• [WHAT YOU SHOULD DO]: Count the lines in the records that hold the string "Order". Only the number should be given.

BEGIN SUPPLIED DATA

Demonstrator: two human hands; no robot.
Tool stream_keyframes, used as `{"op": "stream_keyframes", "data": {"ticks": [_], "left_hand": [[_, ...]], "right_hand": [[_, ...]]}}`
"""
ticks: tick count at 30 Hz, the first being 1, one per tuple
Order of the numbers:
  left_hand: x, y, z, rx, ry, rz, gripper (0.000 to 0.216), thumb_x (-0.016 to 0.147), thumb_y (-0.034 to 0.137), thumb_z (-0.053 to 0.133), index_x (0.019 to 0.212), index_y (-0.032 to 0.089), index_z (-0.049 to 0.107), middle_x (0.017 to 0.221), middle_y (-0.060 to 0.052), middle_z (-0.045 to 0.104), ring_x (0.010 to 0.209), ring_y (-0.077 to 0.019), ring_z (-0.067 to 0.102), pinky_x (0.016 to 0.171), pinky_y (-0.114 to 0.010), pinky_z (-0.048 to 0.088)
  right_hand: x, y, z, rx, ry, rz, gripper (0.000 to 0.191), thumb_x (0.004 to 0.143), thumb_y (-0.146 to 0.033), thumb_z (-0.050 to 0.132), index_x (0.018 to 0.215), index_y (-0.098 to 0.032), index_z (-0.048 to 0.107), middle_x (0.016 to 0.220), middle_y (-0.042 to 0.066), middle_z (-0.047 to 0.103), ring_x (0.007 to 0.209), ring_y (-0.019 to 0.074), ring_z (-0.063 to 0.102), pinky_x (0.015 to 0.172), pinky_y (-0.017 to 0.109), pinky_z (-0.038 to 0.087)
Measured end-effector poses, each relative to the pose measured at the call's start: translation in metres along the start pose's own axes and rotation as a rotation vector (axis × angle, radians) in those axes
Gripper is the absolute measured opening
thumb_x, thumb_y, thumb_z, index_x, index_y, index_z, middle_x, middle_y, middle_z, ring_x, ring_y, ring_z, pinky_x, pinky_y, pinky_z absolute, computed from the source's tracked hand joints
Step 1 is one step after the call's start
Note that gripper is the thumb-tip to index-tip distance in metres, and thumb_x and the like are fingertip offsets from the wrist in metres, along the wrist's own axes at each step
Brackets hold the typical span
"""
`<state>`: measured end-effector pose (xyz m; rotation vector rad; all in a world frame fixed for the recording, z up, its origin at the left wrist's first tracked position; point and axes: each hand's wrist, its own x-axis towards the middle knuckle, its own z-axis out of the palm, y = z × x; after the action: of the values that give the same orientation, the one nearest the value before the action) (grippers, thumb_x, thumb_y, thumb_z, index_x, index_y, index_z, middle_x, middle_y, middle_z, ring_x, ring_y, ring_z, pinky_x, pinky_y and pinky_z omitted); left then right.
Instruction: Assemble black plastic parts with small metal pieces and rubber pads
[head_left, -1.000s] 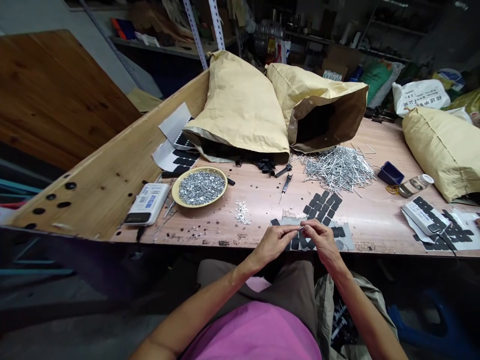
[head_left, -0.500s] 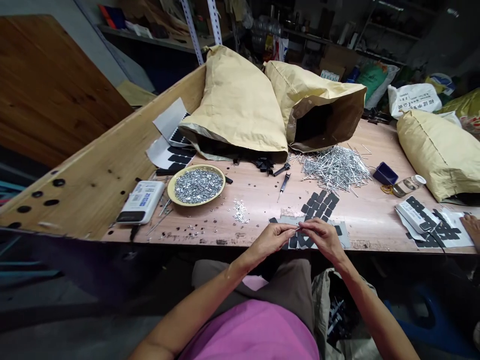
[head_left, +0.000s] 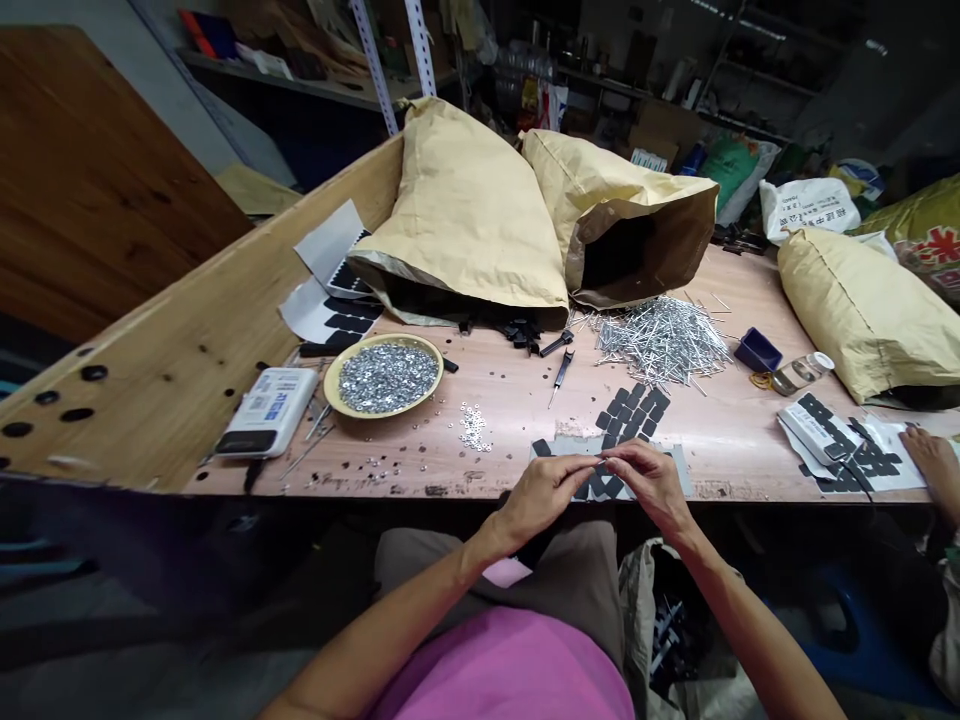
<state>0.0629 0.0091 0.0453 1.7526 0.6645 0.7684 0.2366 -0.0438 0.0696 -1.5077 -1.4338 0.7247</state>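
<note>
Many black pads [head_left: 637, 417] — flat, round-cornered — some on grey sheet [head_left: 681, 471].

Light is uneven, its source out of view: the middle of the frame is moderately bright, while the upper right and both lower corners sink into murk. A pale sheen lies on the tabletop [head_left: 739, 415] right of centre, and the metal rods [head_left: 664, 340] glint. Deep shadow fills the mouth of the open paper sack [head_left: 637, 250]. Wide-angle stretching pulls the wooden side board [head_left: 187, 330] toward the left edge, where detail turns soft and smeared.
</note>
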Motion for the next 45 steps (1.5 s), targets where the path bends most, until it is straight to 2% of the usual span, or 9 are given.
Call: {"op": "stream_keyframes", "data": {"ticks": [3,7,13,17,22,29,35,38,45], "left_hand": [[-0.001,-0.002,0.005,0.188,0.065,0.136,0.026,0.089,0.025,0.048,0.104,0.021,0.069,0.102,-0.006,0.073,0.092,-0.0184,0.068,0.082,-0.029,0.054],[0.002,-0.002,0.006,0.155,0.052,0.136,0.024,0.089,0.021,0.049,0.102,0.019,0.069,0.1,-0.005,0.074,0.089,-0.0174,0.07,0.079,-0.026,0.055],[0.003,0.0,0.004,0.18,0.034,0.123,0.024,0.088,0.02,0.051,0.103,0.02,0.069,0.102,-0.005,0.073,0.092,-0.019,0.069,0.084,-0.03,0.055],[0.001,0.0,0.004,0.12,-0.01,0.059,0.024,0.089,0.021,0.049,0.1,0.019,0.07,0.097,-0.005,0.074,0.086,-0.0174,0.07,0.077,-0.026,0.056],[-0.001,-0.008,0.008,0.362,0.035,0.215,0.025,0.09,0.02,0.048,0.105,0.02,0.068,0.099,-0.005,0.073,0.088,-0.0168,0.069,0.079,-0.027,0.055],[-0.003,-0.025,0.012,0.782,0.072,0.401,0.03,0.091,0.01,0.041,0.108,0.014,0.066,0.069,-0.006,0.07,0.06,-0.0138,0.066,0.055,-0.02,0.051],[0.005,-0.025,0.003,0.398,-0.05,0.252,0.026,0.091,0.02,0.046,0.103,0.019,0.069,0.093,-0.006,0.074,0.082,-0.0154,0.07,0.073,-0.023,0.055],[0.005,-0.021,0.002,0.289,-0.081,0.215,0.027,0.092,0.023,0.045,0.099,0.019,0.07,0.092,-0.005,0.074,0.081,-0.0147,0.069,0.072,-0.022,0.055],[-0.002,-0.022,-0.001,0.839,0.062,0.592,0.038,0.092,0.007,0.034,0.116,0.016,0.062,0.059,-0.001,0.061,0.055,-0.0104,0.059,0.053,-0.017,0.045]], "right_hand": [[-0.004,0.002,0.003,0.1,0.031,0.103,0.024,0.072,-0.046,0.07,0.078,-0.023,0.075,0.076,0.004,0.069,0.068,0.0165,0.063,0.061,0.028,0.051],[-0.009,0.002,0.008,0.231,0.066,0.23,0.027,0.069,-0.046,0.071,0.079,-0.021,0.074,0.069,0.002,0.068,0.06,0.0143,0.061,0.058,0.027,0.05],[-0.009,0.002,0.009,0.145,0.119,0.13,0.023,0.071,-0.045,0.07,0.076,-0.022,0.074,0.07,0.002,0.066,0.061,0.0136,0.058,0.057,0.027,0.048],[-0.006,0.003,0.002,0.09,0.027,0.096,0.024,0.073,-0.046,0.069,0.075,-0.022,0.073,0.07,0.002,0.065,0.06,0.0138,0.058,0.054,0.026,0.048],[-0.007,0.006,0.001,0.013,0.022,0.063,0.028,0.074,-0.049,0.066,0.075,-0.022,0.072,0.071,0.004,0.066,0.059,0.0151,0.06,0.054,0.028,0.049],[-0.013,0.01,0.015,-0.131,0.044,0.103,0.028,0.086,-0.046,0.051,0.078,-0.021,0.062,0.064,0.0,0.061,0.054,0.0138,0.057,0.052,0.025,0.046],[-0.009,0.015,0.007,-0.393,-0.095,-0.182,0.033,0.093,-0.045,0.038,0.082,-0.023,0.06,0.073,0.005,0.06,0.067,0.0173,0.056,0.065,0.029,0.046],[-0.005,0.012,-0.001,-0.436,-0.179,-0.276,0.036,0.094,-0.047,0.037,0.079,-0.023,0.06,0.068,0.005,0.056,0.064,0.0172,0.052,0.064,0.029,0.044],[-0.008,-0.003,0.006,-0.287,-0.175,-0.003,0.046,0.093,-0.057,0.027,0.068,-0.024,0.048,0.057,-0.002,0.051,0.05,0.0121,0.046,0.051,0.024,0.038]]}}
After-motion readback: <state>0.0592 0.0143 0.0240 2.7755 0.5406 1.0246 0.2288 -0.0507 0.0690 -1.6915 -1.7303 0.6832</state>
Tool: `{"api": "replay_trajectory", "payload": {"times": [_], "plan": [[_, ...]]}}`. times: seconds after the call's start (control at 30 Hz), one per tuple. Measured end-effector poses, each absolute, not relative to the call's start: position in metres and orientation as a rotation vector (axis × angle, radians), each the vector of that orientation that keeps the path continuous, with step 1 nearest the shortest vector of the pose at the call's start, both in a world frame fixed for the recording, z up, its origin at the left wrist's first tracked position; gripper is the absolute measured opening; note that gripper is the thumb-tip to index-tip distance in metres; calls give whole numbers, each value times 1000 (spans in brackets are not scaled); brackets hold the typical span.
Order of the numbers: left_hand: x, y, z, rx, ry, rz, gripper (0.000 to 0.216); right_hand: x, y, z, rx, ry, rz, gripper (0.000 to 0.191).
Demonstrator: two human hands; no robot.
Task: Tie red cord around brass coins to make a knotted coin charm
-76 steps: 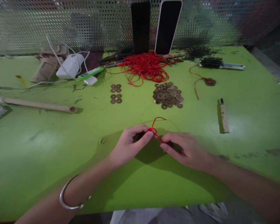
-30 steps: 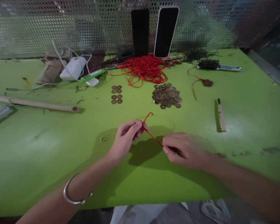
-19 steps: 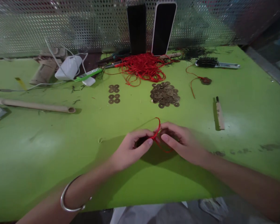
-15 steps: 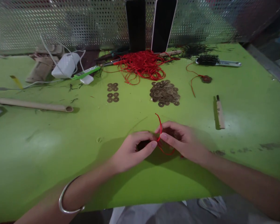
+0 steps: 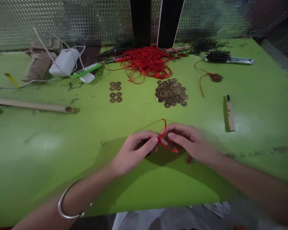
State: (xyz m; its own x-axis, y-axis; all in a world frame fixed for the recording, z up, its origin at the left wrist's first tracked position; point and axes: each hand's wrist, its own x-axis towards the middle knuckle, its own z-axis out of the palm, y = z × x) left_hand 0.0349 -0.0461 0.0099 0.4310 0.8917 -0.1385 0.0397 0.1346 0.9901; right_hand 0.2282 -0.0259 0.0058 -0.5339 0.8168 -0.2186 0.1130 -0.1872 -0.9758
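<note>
— red cord (image 5: 163, 127), where is it?

— pinched between two bare hands at the near middle of the green desk (image 5: 38, 150). left hand (image 5: 134, 151) has its grip closed on the cord, thumb and forefinger tips pressed together at the knot. right hand (image 5: 194, 145) meets it fingertip to fingertip, its grip also closed on the same cord.

— which way does the cord run?

— one short end stands up from the pinch and curls away toward the far side of the desk. the rest loops down under the right fingers, and a bit of red shows at the heel of that hand. so its long axis lies roughly left to right between the hands, with the free tip pointing up and away. the hands are blurred, so the knot's form cannot be told.

— and around them?

— beyond the hands, well apart, a heap of brass coins (image 5: 171, 92); left of it eight coins set in pairs (image 5: 115, 92); behind, a tangle of red cord (image 5: 147, 60). a wooden-handled tool (image 5: 229, 111) lies to the right, long axis running near to far. a bamboo tube (image 5: 32, 105) lies at left, and a silver bangle (image 5: 66, 204) circles the left wrist.
</note>
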Motion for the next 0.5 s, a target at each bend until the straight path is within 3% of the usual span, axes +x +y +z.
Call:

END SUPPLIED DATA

• [EXERCISE ANSWER]: 2